#### Task prompt:
Lines from the material below that hold the string "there" are what is needed; copy each of them.
━━━
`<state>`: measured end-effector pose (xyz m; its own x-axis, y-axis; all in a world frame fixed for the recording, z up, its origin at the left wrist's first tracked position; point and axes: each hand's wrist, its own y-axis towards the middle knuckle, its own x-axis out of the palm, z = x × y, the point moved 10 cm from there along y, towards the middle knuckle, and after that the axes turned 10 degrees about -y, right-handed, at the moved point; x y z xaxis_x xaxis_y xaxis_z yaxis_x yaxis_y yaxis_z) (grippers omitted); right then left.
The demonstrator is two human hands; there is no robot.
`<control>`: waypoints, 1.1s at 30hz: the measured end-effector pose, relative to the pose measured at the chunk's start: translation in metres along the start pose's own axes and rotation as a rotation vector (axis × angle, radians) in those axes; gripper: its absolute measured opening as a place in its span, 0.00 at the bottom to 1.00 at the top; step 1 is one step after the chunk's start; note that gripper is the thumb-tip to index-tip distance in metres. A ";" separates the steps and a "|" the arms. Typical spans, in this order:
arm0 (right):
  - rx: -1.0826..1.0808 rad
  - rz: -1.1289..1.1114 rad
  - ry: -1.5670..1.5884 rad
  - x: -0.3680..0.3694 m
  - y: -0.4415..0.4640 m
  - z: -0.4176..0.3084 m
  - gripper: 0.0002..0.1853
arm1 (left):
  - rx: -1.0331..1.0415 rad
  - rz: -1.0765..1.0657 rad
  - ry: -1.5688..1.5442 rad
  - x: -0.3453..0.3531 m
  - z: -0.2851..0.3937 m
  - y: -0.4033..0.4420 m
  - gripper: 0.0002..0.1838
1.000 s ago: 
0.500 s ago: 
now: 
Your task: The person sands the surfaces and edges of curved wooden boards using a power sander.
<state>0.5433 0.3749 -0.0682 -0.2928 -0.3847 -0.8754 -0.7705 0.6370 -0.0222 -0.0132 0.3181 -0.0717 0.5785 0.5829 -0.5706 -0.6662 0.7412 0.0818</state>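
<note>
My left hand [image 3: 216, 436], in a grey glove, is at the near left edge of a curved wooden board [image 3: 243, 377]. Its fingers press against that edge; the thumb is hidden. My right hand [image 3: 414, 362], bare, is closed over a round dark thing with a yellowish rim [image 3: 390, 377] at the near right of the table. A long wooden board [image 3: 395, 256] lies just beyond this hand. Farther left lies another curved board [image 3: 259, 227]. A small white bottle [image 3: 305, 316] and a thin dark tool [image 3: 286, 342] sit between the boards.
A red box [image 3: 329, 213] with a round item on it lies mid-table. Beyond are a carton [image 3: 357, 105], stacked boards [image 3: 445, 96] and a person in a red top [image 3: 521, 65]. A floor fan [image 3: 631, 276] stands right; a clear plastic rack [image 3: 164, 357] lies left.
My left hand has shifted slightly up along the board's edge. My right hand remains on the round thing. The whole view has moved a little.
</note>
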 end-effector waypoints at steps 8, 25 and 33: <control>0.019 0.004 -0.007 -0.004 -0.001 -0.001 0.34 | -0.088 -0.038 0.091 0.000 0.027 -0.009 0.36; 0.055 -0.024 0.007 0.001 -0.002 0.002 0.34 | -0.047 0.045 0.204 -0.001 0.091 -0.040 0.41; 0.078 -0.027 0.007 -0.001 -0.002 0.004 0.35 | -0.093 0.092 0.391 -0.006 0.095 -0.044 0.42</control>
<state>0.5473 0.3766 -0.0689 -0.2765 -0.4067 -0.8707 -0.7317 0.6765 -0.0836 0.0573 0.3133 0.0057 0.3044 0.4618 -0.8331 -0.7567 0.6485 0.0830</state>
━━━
#### Solved problem:
`<state>`: measured end-effector pose (xyz m; its own x-axis, y-axis; all in a world frame fixed for the recording, z up, its origin at the left wrist's first tracked position; point and axes: each hand's wrist, its own y-axis towards the middle knuckle, its own x-axis out of the palm, z = x × y, the point moved 10 cm from there along y, towards the middle knuckle, and after that the axes turned 10 degrees about -y, right-handed, at the moved point; x y z xaxis_x xaxis_y xaxis_z yaxis_x yaxis_y yaxis_z) (grippers omitted); right then left.
The demonstrator is two human hands; there is no robot.

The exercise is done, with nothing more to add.